Treat the line containing "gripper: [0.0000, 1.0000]" as the last one, and return every line exactly from the first line of the material below up to it.

»»

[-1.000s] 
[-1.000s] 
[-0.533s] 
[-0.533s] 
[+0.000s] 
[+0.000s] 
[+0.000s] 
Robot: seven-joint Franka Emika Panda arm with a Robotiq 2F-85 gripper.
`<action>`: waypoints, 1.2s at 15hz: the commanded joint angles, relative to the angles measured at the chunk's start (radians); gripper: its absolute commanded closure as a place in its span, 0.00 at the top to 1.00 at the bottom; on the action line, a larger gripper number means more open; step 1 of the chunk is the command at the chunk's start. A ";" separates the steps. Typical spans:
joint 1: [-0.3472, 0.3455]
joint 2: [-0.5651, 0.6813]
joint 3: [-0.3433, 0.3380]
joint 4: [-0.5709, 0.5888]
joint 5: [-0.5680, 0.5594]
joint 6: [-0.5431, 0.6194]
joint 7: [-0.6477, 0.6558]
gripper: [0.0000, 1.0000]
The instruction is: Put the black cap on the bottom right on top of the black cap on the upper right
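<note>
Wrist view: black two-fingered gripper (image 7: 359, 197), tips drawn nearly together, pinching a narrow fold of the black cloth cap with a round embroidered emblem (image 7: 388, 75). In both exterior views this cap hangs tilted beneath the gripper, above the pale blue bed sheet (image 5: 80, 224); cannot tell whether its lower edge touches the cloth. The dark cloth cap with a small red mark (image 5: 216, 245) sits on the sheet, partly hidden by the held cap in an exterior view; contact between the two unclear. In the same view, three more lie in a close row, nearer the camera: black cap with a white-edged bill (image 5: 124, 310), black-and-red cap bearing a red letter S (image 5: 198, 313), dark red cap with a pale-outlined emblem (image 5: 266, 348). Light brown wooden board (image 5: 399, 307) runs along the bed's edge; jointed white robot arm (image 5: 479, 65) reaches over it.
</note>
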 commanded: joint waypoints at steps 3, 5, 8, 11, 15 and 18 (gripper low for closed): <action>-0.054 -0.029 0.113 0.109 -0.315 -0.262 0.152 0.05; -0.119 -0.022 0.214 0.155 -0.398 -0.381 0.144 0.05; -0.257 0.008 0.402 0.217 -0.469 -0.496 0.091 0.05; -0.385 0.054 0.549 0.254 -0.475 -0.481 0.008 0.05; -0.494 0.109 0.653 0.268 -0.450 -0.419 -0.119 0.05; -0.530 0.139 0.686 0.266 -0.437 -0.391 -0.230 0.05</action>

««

Exercise solution:
[-1.000s] 
[-1.000s] 
[-0.533s] 
[-0.533s] 
[+0.000s] 
[+0.000s] 
[+0.000s] 
Robot: seven-joint Franka Emika Panda arm with a Robotiq 2F-85 gripper.
`<action>`: waypoints, 1.2s at 15hz: the commanded joint angles, relative to the angles measured at the chunk's start (radians); gripper: its absolute commanded closure as a place in its span, 0.00 at the top to 1.00 at the bottom; on the action line, a larger gripper number means more open; step 1 of the chunk is the command at the chunk's start. A ";" separates the steps. Typical spans:
joint 1: [-0.3472, 0.3455]
joint 2: [-0.5651, 0.6813]
joint 3: [-0.3433, 0.3380]
joint 4: [-0.5709, 0.5888]
joint 5: [-0.5680, 0.5594]
joint 6: [-0.5431, 0.6194]
joint 7: [-0.6477, 0.6558]
gripper: [0.0000, 1.0000]

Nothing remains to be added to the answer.